▶ **Your goal**:
Your output should be the lines of the data that follow, reproduced exactly from the first through the line bearing "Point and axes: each".

▶ **Dataset excerpt**:
=== Begin Enclosure ===
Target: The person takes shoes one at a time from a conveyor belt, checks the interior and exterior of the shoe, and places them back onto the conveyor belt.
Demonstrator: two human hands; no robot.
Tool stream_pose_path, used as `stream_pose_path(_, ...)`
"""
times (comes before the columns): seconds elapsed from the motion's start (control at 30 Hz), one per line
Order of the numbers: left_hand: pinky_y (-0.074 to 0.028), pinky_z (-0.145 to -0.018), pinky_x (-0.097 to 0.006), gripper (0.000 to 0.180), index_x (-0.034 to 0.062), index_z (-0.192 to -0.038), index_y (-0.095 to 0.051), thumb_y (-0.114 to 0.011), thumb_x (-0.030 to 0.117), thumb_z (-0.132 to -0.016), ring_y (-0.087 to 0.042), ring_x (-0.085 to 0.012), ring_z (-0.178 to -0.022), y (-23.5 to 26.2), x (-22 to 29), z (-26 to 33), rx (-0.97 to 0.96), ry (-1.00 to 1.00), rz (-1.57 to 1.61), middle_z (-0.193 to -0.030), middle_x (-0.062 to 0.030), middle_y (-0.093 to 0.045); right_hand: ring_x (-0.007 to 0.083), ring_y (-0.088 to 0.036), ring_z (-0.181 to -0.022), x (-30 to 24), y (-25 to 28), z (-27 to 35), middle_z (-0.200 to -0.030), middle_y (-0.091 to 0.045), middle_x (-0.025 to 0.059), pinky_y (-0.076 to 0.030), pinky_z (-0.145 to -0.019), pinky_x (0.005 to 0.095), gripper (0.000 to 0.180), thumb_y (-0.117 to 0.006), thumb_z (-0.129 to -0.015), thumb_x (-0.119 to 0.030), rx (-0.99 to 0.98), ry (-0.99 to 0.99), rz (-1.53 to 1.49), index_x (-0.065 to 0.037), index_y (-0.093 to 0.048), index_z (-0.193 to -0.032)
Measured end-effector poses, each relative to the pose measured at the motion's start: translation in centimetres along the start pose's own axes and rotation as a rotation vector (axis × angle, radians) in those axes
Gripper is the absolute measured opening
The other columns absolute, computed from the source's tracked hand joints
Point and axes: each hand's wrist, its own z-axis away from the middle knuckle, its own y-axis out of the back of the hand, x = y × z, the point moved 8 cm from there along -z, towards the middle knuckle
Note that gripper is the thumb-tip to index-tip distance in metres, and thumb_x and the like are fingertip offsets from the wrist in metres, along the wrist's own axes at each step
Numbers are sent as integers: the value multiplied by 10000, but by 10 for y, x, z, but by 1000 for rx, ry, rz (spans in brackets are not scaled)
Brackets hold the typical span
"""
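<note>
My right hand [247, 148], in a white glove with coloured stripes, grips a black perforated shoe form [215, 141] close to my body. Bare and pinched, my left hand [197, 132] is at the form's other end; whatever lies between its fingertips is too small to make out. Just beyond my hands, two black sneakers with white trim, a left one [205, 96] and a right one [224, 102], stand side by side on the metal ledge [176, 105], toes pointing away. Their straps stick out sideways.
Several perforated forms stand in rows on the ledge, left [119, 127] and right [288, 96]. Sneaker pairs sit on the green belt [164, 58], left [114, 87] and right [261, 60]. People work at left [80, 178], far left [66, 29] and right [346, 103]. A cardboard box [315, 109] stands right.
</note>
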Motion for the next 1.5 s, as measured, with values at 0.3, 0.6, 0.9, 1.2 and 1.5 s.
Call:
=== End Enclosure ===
▶ **Response**:
Target: The person takes shoes one at a time from a conveyor belt, checks the interior and exterior of the shoe, and places them back onto the conveyor belt.
Demonstrator: two human hands; no robot.
Tool stream_pose_path, used as `stream_pose_path(_, ...)`
"""
times (comes before the columns): seconds elapsed from the motion's start (control at 30 Hz), one per line
Order of the numbers: left_hand: pinky_y (-0.074 to 0.028), pinky_z (-0.145 to -0.018), pinky_x (-0.097 to 0.006), gripper (0.000 to 0.180), index_x (-0.034 to 0.062), index_z (-0.192 to -0.038), index_y (-0.095 to 0.051), thumb_y (-0.114 to 0.011), thumb_x (-0.030 to 0.117), thumb_z (-0.132 to -0.016), ring_y (-0.087 to 0.042), ring_x (-0.085 to 0.012), ring_z (-0.178 to -0.022), y (-23.5 to 26.2), x (-22 to 29), z (-26 to 33), rx (-0.97 to 0.96), ry (-1.00 to 1.00), rz (-1.57 to 1.61), middle_z (-0.193 to -0.030), middle_x (-0.062 to 0.030), middle_y (-0.093 to 0.045); right_hand: ring_x (-0.007 to 0.083), ring_y (-0.088 to 0.036), ring_z (-0.181 to -0.022), x (-30 to 24), y (-25 to 28), z (-27 to 35), middle_z (-0.200 to -0.030), middle_y (-0.091 to 0.045), middle_x (-0.025 to 0.059), pinky_y (-0.076 to 0.030), pinky_z (-0.145 to -0.019), pinky_x (0.005 to 0.095), gripper (0.000 to 0.180), thumb_y (-0.117 to 0.006), thumb_z (-0.129 to -0.015), thumb_x (-0.119 to 0.030), rx (-0.99 to 0.98), ry (-0.99 to 0.99), rz (-1.53 to 1.49), index_x (-0.065 to 0.037), index_y (-0.093 to 0.048), index_z (-0.193 to -0.032)
Measured end-effector poses, each relative to the pose measured at the motion's start: translation in centimetres along the start pose's own axes and rotation as a rotation vector (axis × angle, radians) in those axes
Gripper is the absolute measured opening
The other columns absolute, computed from the source's tracked hand joints
Point and axes: each hand's wrist, its own z-axis away from the middle knuckle, its own y-axis out of the back of the hand, x = y × z, the point moved 8 cm from there along -z, towards the middle knuckle

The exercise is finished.